## REQUIREMENT
Report each line of the data below in which "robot" appears.

....

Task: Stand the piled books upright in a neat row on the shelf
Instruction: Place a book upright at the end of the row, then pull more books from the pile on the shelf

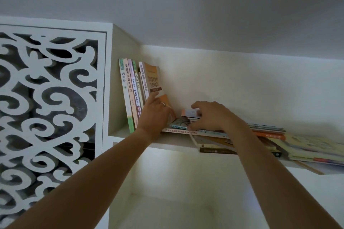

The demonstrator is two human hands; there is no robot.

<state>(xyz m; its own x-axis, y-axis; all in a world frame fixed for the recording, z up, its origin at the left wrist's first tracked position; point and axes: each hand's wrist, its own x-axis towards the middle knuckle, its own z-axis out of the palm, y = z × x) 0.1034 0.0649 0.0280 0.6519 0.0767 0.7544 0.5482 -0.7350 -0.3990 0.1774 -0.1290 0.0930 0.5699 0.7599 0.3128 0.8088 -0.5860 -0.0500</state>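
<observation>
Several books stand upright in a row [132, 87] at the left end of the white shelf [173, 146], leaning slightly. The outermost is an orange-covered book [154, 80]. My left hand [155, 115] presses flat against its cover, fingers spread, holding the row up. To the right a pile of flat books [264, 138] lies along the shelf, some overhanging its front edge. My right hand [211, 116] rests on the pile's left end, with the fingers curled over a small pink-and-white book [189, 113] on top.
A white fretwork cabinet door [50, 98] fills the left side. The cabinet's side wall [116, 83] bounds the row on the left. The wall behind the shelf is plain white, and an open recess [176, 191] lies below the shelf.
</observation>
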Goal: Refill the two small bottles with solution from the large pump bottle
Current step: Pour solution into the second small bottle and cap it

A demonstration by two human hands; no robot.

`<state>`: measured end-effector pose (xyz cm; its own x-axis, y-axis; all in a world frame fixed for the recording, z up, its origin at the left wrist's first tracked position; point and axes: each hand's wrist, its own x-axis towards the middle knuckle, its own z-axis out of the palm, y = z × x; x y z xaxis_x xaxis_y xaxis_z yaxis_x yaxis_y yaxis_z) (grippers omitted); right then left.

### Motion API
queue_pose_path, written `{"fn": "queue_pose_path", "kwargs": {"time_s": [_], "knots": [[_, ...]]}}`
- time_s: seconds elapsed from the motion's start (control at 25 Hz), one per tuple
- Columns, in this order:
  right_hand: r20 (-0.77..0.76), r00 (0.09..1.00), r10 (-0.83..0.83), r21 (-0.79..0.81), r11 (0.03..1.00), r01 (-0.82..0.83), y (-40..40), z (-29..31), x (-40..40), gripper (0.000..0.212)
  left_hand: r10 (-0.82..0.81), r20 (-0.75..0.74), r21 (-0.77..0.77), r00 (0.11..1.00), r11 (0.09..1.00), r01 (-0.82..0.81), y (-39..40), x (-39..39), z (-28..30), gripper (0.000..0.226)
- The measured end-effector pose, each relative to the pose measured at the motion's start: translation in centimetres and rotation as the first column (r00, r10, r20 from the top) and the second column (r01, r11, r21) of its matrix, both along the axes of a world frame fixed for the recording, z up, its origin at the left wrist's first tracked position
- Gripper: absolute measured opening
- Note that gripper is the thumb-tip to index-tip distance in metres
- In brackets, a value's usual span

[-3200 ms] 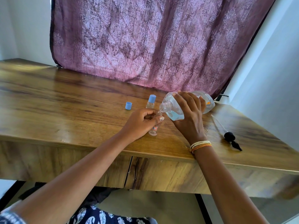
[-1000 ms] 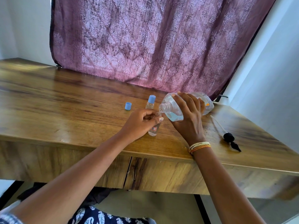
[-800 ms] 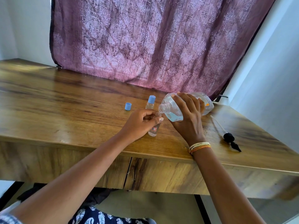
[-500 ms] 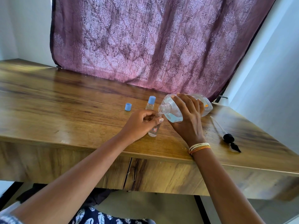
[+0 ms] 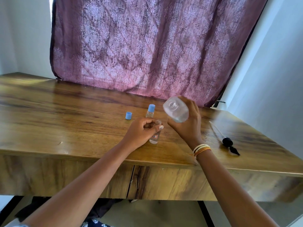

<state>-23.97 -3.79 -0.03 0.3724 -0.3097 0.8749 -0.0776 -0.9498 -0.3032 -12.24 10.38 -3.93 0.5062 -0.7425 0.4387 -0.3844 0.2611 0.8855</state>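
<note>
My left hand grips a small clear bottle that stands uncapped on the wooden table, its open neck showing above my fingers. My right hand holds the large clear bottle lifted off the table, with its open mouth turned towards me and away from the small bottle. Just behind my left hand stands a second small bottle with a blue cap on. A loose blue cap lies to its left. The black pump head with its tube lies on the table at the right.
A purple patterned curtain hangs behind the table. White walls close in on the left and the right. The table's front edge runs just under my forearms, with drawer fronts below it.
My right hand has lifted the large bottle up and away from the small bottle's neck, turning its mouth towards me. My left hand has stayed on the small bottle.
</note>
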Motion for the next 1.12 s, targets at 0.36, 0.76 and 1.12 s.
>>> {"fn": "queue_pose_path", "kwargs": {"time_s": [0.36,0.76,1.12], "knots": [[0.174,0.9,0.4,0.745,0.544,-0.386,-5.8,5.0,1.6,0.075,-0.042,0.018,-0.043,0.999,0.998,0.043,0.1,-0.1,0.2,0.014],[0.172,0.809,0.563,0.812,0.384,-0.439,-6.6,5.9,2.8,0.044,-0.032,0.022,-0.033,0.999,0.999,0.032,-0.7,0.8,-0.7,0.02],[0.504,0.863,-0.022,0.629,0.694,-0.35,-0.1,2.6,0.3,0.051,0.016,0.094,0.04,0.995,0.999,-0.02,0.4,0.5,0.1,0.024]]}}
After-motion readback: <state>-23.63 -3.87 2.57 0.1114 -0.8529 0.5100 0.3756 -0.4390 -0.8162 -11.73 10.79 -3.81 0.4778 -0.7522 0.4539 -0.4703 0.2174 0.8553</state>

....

## RESPONSE AREA
The demonstrator is two human hands; there is no robot.
A demonstration by two human hands; no robot.

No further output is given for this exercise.